● YOUR ASSIGNMENT
The answer should consist of the full listing below, repeated exactly and free of pictures.

*** DATASET EXTRACT ***

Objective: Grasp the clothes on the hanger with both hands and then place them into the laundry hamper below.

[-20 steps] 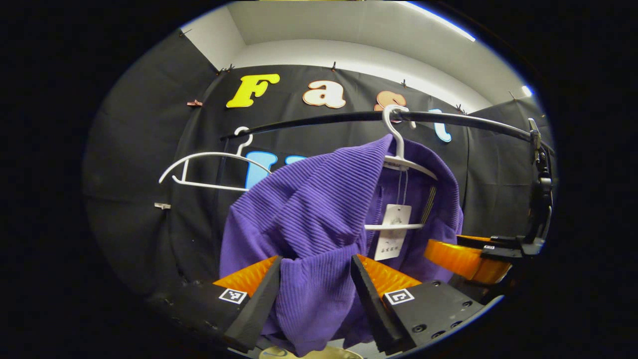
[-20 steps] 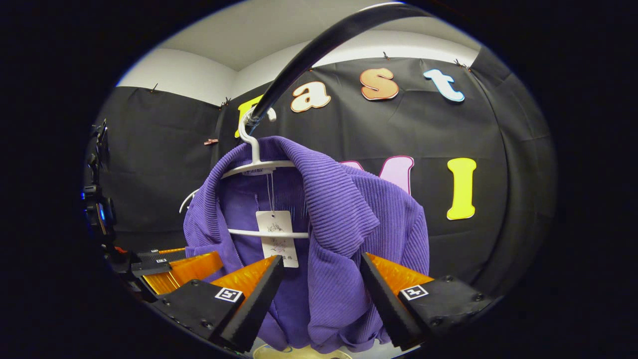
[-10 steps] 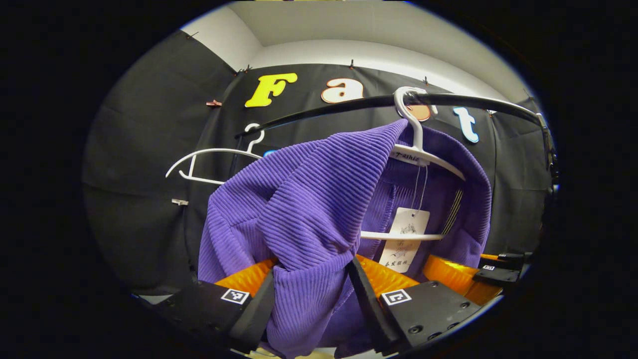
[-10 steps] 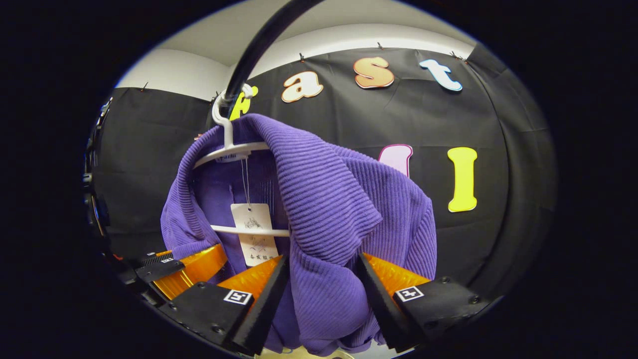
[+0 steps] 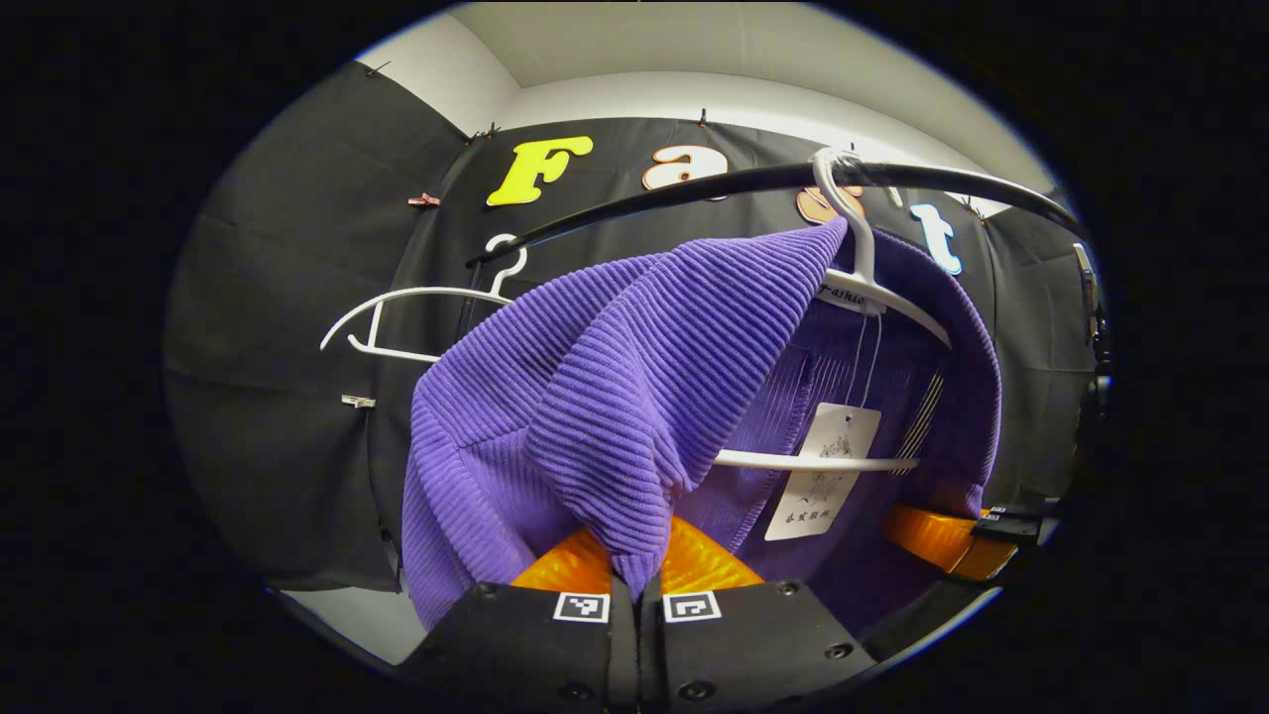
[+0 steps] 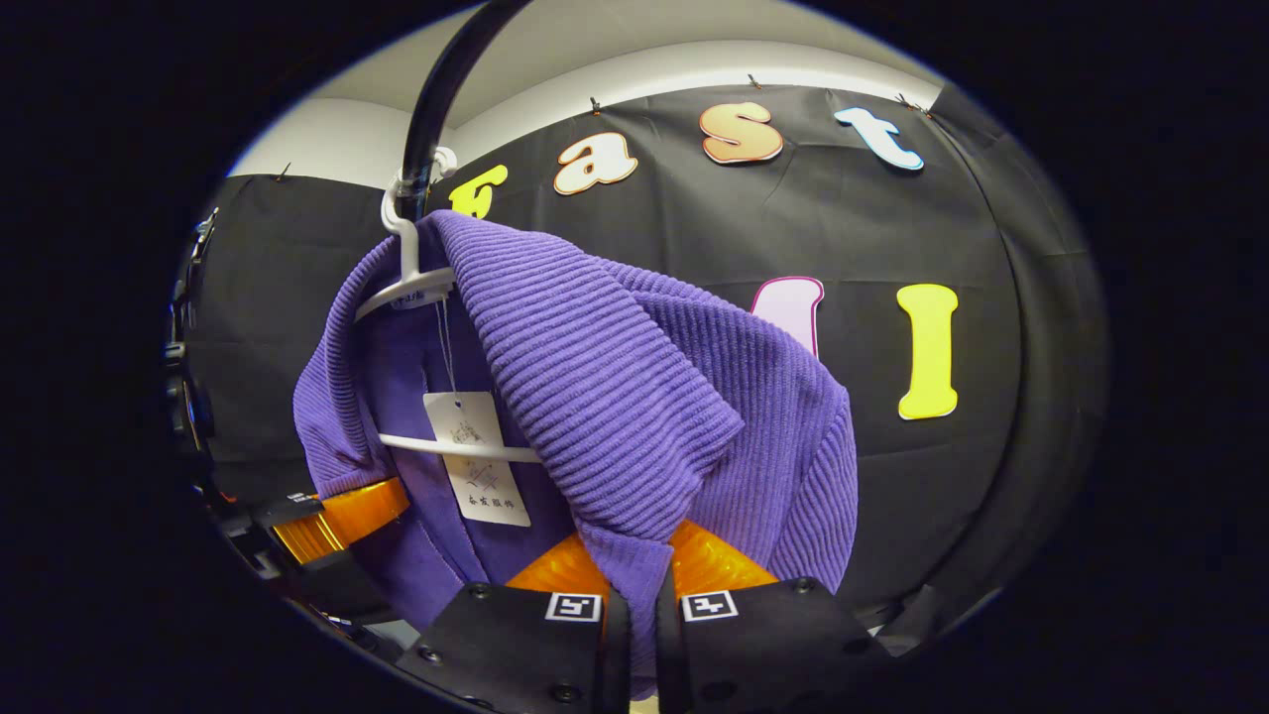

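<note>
Hanging from rail [image 5: 694, 188]: purple top [image 5: 605, 397] on white hanger [image 5: 872, 297], paper tag [image 5: 823, 471] inside. Left gripper [image 5: 635, 595] clenched on front fold of top. Right gripper [image 6: 639, 600] clenched on other front fold. Spare hanger [image 5: 406, 322] alongside on rail.

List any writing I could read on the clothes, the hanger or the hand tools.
Paper tag hanging inside the purple sweater: small print, too small to read.
White hanger, at its neck: a short printed word, partly covered by the sweater, not readable whole.
Square markers on the left gripper: coded patterns, no words.
</note>
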`<act>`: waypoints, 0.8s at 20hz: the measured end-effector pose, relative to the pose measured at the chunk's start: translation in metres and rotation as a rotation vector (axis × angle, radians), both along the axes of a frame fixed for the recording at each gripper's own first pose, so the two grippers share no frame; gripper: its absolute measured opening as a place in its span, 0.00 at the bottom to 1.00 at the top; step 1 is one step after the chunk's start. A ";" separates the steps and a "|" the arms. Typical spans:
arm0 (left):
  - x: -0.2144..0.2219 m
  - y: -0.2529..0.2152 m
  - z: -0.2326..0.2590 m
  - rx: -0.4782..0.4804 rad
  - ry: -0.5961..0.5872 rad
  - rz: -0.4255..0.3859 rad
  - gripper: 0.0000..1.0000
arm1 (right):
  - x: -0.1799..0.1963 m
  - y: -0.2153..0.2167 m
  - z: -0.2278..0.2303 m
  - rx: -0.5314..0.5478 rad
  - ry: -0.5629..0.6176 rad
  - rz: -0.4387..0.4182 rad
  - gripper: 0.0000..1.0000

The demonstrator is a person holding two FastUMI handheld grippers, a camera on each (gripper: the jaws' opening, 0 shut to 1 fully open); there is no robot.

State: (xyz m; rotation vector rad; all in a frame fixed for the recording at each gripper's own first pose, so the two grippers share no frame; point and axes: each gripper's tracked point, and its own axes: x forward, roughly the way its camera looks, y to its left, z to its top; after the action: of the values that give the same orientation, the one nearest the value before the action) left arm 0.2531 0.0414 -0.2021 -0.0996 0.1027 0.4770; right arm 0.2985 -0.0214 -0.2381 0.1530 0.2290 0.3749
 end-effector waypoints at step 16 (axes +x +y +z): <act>-0.063 0.046 0.061 0.172 -0.020 0.143 0.05 | -0.020 -0.051 0.050 0.164 -0.066 -0.040 0.15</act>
State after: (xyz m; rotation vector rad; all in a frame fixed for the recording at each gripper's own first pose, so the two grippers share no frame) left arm 0.1902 0.0878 -0.1413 0.0572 0.0349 0.6255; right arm 0.2783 -0.0723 -0.1882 0.3057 0.1301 0.3577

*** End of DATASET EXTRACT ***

● ANSWER BOX
Objective: Grasp the clothes on the hanger with both hands and then place them into the laundry hamper below.

[-20 steps] 
[-20 steps] 
[-10 steps] 
[-10 steps] 
[+0 steps] 
[+0 steps] 

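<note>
Hanging from rail [image 5: 694, 188]: purple top [image 5: 605, 397] on white hanger [image 5: 872, 297], paper tag [image 5: 823, 471] inside. Left gripper [image 5: 635, 595] clenched on front fold of top. Right gripper [image 6: 639, 600] clenched on other front fold. Spare hanger [image 5: 406, 322] alongside on rail.

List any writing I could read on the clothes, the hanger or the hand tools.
Paper tag hanging inside the purple sweater: small print, too small to read.
White hanger, at its neck: a short printed word, partly covered by the sweater, not readable whole.
Square markers on the left gripper: coded patterns, no words.
</note>
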`<act>`: waypoints, 0.8s at 20hz: the measured end-effector pose, relative to the pose measured at the chunk's start: translation in metres and rotation as a rotation vector (axis × angle, radians), both along the axes of a frame fixed for the recording at each gripper's own first pose, so the two grippers share no frame; gripper: its absolute measured opening as a place in its span, 0.00 at the bottom to 1.00 at the top; step 1 is one step after the chunk's start. A ";" separates the steps and a "|" the arms. Typical spans:
arm0 (left):
  - x: -0.2144..0.2219 m
  - y: -0.2529..0.2152 m
  - z: -0.2326..0.2590 m
  - rx: -0.4782..0.4804 rad
  - ry: -0.5961..0.5872 rad
  - rz: -0.4255..0.3859 rad
  - gripper: 0.0000..1.0000
arm1 (right):
  - x: -0.1799..0.1963 m
  - y: -0.2153..0.2167 m
  - z: -0.2278..0.2303 m
  - rx: -0.5314..0.5478 rad
  - ry: -0.5629..0.6176 rad
  - rz: -0.4387..0.4182 rad
  - gripper: 0.0000..1.0000

The demonstrator is a person holding two FastUMI handheld grippers, a camera on each (gripper: the jaws' opening, 0 shut to 1 fully open); there is no robot.

State: (xyz m; rotation vector rad; all in a frame fixed for the recording at each gripper's own first pose, so the two grippers share no frame; point and axes: each gripper's tracked point, and its own axes: x forward, roughly the way its camera looks, y to its left, z to its top; after the action: of the values that give the same orientation, the one nearest the value before the action) left arm 0.2531 0.0414 -0.2021 -0.0996 0.1027 0.4770; right arm 0.2985 -0.0214 -0.2381 0.1530 0.2290 0.3749
 end-effector waypoints at step 16 (axes +x +y +z): <act>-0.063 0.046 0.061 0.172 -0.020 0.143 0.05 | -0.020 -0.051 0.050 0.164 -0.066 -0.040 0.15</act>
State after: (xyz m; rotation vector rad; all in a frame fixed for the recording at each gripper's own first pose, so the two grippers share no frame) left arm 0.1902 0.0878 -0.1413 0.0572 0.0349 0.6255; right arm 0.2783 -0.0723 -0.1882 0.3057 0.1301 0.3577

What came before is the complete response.